RTP: What would you say is the ultimate goal of Shoptrue?
Evans: We want to be like Spotify for fashion. Ultimately, we want this to be a place where a user can come and discover products across thousands of brands, but for every user it feels very personalized to them. So whether you’re somebody who buys high-end products or somebody who buys value brands, we want that experience — and this is the hard part — to feel very relevant to each different user.
The promise of personalization is to be able to say, we know enough about these users and we have enough selection that we can curate a subset of that selection to each user and make it feel highly relevant to them. There’s a lot of plumbing that goes into that, and so it’s very much a crawl, walk, run path to get to that promised land. Maybe a year from now, we’ll be able to say that we’re running, but it’ll take some time.
RTP: You’re not the only one trying to crack this nut — what will be Shoptrue’s competitive differentiators?
Evans: There are a lot of companies out there that have a similar vision, and I think everyone, based on their platforms, will have a slightly different approach. I do think we have some distinct advantages. My former experience actually working on a lot of these problems with big retailers in the past, and doing a lot of experimentation in the space, is a big advantage. And then the skill set that Brandon brings to the table — she spent her whole career driving fashion inspiration and helping consumers learn how to shop. It’s always hard, especially when we’re the brand-new company; we have a lot to prove. Still, I think the value proposition around harmonizing that algorithmic AI component with user-controlled curation is unique.
Holley: Also, we’re really interested in younger consumers. We have a group of stylists that we call our style squad — they’re in college, they’re in fashion programs, they’re building playlists and they’re sending them to their network. These are women between 18 and 22 years old who are really excited about the idea of not just showing a cute picture of themselves on Instagram but showing their POV. When TikTok entered the social strata there was an authenticity moment, and that’s had a ripple effect. Young women are really tired of seeing everybody lead a fake life, and they’re very interested in showing their POV and being small experts, not influencers, just network experts. That I think is a huge advantage because we are already working hard to develop that area.

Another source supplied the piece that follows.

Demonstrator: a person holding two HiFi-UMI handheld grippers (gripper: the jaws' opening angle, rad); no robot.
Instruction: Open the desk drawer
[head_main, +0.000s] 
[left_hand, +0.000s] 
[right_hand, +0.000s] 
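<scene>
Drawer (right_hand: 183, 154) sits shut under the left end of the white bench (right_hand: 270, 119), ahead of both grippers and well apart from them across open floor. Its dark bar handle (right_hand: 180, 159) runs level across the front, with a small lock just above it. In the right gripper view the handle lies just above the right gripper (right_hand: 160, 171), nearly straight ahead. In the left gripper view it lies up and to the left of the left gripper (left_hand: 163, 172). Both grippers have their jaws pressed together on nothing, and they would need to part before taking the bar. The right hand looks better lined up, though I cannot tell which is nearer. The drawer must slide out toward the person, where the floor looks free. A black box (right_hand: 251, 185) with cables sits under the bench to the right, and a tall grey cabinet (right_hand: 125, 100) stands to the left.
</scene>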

RTP: AI has been a big topic of conversation recently. There’s a lot of consumer excitement, but also concern. Are you worried at all about consumer perception of your platform given its reliance on AI?
Evans: I’m a big believer that AI is valuable and can help us do things better, but I also think it has limitations. We think that should be harmonized with user-driven controls, where they can participate in the collection, organization, saving and sharing of their fashion point of view. Those two things harmonizing gives a lot of synaptic paths to success. You don’t just have one path to a successful discovery moment, but many pathways. One day you might try something the algorithm provided, the other day some tastemaker might provide a bit of inspiration that you connect with, and another day it might be some random peer. We’re trying to open it up, to make it not just a one-directional, linear inspiration path, but multi-dimensional. That’s largely our thesis and the big experiment that we’re working toward.